What the task requires = The reply should contain all of the data below, word for word.
----------------
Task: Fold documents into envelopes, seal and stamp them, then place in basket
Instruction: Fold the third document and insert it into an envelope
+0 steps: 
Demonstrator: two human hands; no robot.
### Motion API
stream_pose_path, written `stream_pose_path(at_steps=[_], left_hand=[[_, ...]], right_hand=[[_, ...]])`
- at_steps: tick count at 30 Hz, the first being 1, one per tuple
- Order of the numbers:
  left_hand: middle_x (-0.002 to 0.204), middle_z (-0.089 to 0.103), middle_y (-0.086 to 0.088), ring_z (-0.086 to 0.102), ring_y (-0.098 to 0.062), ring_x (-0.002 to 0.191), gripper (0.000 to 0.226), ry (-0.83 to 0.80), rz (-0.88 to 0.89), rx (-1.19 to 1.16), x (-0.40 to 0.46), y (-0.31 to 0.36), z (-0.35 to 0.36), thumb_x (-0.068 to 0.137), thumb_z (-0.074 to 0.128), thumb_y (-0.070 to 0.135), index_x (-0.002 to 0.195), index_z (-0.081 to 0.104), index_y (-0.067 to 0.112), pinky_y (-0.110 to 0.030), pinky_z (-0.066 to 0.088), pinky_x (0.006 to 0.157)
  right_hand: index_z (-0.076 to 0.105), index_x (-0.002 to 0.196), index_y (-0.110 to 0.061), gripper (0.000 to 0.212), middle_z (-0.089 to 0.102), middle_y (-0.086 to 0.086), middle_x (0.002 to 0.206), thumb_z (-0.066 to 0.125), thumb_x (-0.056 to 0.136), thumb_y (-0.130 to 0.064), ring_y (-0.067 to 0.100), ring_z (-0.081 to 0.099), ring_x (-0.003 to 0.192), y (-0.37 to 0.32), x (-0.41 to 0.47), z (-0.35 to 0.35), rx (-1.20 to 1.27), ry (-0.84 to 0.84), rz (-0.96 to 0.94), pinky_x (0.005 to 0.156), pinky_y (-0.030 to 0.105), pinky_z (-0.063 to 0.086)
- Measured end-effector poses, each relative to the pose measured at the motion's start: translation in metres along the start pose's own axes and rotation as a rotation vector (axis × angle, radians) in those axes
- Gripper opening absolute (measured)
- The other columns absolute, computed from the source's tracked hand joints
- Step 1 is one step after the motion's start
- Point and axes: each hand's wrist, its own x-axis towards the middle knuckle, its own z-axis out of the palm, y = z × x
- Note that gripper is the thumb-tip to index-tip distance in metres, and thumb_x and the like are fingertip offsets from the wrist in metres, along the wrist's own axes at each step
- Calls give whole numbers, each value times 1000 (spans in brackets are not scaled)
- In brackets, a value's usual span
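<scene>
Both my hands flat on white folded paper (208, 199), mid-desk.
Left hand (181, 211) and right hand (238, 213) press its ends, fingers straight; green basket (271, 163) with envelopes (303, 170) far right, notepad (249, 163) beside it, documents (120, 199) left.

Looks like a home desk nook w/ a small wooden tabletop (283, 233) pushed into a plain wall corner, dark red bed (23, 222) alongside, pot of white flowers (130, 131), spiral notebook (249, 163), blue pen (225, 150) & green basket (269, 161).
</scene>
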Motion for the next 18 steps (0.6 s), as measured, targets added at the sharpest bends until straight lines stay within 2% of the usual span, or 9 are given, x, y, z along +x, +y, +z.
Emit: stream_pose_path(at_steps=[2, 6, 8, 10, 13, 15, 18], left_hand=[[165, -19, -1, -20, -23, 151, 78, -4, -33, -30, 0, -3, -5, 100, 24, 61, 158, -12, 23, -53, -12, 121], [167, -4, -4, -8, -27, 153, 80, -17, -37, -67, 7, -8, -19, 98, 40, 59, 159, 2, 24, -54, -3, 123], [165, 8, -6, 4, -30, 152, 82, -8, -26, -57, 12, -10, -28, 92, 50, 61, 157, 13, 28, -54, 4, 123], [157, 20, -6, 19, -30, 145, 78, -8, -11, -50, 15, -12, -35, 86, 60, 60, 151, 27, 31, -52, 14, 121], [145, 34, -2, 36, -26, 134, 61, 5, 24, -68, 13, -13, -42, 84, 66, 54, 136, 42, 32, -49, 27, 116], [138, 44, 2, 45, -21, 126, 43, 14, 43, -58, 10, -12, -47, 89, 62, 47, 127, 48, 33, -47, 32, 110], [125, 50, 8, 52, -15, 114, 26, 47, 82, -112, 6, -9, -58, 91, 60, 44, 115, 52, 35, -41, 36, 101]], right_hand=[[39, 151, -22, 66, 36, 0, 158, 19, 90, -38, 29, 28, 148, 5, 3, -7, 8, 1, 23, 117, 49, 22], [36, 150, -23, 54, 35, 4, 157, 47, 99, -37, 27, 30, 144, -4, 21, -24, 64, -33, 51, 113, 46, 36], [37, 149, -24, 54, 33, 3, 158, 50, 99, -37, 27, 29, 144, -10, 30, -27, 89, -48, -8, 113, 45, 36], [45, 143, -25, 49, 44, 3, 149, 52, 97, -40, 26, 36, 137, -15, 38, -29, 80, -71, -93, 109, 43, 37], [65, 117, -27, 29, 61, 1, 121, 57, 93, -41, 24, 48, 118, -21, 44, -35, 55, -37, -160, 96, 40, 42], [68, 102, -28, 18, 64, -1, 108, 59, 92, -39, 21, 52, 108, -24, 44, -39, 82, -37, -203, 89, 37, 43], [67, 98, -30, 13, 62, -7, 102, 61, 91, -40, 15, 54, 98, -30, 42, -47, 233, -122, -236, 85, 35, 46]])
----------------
Answer section =
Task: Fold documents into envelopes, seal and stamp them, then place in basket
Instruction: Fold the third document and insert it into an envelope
+0 steps: 
Demonstrator: two human hands; no robot.
### Motion API
stream_pose_path, written `stream_pose_path(at_steps=[_], left_hand=[[_, ...]], right_hand=[[_, ...]])`
- at_steps: tick count at 30 Hz, the first being 1, one per tuple
- Order of the numbers:
  left_hand: middle_x (-0.002 to 0.204), middle_z (-0.089 to 0.103), middle_y (-0.086 to 0.088), ring_z (-0.086 to 0.102), ring_y (-0.098 to 0.062), ring_x (-0.002 to 0.191), gripper (0.000 to 0.226), ry (-0.83 to 0.80), rz (-0.88 to 0.89), rx (-1.19 to 1.16), x (-0.40 to 0.46), y (-0.31 to 0.36), z (-0.35 to 0.36), thumb_x (-0.068 to 0.137), thumb_z (-0.074 to 0.128), thumb_y (-0.070 to 0.135), index_x (-0.002 to 0.195), index_z (-0.081 to 0.104), index_y (-0.067 to 0.112), pinky_y (-0.110 to 0.030), pinky_z (-0.066 to 0.088), pinky_x (0.006 to 0.157)
  right_hand: index_z (-0.076 to 0.105), index_x (-0.002 to 0.196), index_y (-0.110 to 0.061), gripper (0.000 to 0.212), middle_z (-0.089 to 0.102), middle_y (-0.086 to 0.086), middle_x (0.002 to 0.206), thumb_z (-0.066 to 0.125), thumb_x (-0.056 to 0.136), thumb_y (-0.130 to 0.064), ring_y (-0.067 to 0.100), ring_z (-0.081 to 0.099), ring_x (-0.003 to 0.192), y (-0.37 to 0.32), x (-0.41 to 0.47), z (-0.35 to 0.35), rx (-1.20 to 1.27), ry (-0.84 to 0.84), rz (-0.96 to 0.94), pinky_x (0.005 to 0.156), pinky_y (-0.030 to 0.105), pinky_z (-0.063 to 0.086)
- Measured end-effector poses, each relative to the pose measured at the motion's start: translation in metres along the start pose's own axes and rotation as a rotation vector (axis × angle, radians) in those axes
- Gripper opening absolute (measured)
- The other columns absolute, computed from the source's tracked hand joints
- Step 1 is one step after the motion's start
- Point and axes: each hand's wrist, its own x-axis towards the middle knuckle, its own z-axis out of the palm, y = z × x
- Note that gripper is the thumb-tip to index-tip distance in metres, and thumb_x and the like are fingertip offsets from the wrist in metres, along the wrist's own axes at each step
- Calls give whole numbers, each value times 1000 (spans in brackets are not scaled)
- In brackets, a value's usual span
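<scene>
Both my hands flat on white folded paper (208, 199), mid-desk.
Left hand (181, 211) and right hand (238, 213) press its ends, fingers straight; green basket (271, 163) with envelopes (303, 170) far right, notepad (249, 163) beside it, documents (120, 199) left.

Looks like a home desk nook w/ a small wooden tabletop (283, 233) pushed into a plain wall corner, dark red bed (23, 222) alongside, pot of white flowers (130, 131), spiral notebook (249, 163), blue pen (225, 150) & green basket (269, 161).
</scene>
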Motion for the next 18 steps (0.6 s), as measured, targets added at the sharpest bends until straight lines stay within 2% of the usual span, or 9 are given, x, y, z along +x, +y, +z.
Emit: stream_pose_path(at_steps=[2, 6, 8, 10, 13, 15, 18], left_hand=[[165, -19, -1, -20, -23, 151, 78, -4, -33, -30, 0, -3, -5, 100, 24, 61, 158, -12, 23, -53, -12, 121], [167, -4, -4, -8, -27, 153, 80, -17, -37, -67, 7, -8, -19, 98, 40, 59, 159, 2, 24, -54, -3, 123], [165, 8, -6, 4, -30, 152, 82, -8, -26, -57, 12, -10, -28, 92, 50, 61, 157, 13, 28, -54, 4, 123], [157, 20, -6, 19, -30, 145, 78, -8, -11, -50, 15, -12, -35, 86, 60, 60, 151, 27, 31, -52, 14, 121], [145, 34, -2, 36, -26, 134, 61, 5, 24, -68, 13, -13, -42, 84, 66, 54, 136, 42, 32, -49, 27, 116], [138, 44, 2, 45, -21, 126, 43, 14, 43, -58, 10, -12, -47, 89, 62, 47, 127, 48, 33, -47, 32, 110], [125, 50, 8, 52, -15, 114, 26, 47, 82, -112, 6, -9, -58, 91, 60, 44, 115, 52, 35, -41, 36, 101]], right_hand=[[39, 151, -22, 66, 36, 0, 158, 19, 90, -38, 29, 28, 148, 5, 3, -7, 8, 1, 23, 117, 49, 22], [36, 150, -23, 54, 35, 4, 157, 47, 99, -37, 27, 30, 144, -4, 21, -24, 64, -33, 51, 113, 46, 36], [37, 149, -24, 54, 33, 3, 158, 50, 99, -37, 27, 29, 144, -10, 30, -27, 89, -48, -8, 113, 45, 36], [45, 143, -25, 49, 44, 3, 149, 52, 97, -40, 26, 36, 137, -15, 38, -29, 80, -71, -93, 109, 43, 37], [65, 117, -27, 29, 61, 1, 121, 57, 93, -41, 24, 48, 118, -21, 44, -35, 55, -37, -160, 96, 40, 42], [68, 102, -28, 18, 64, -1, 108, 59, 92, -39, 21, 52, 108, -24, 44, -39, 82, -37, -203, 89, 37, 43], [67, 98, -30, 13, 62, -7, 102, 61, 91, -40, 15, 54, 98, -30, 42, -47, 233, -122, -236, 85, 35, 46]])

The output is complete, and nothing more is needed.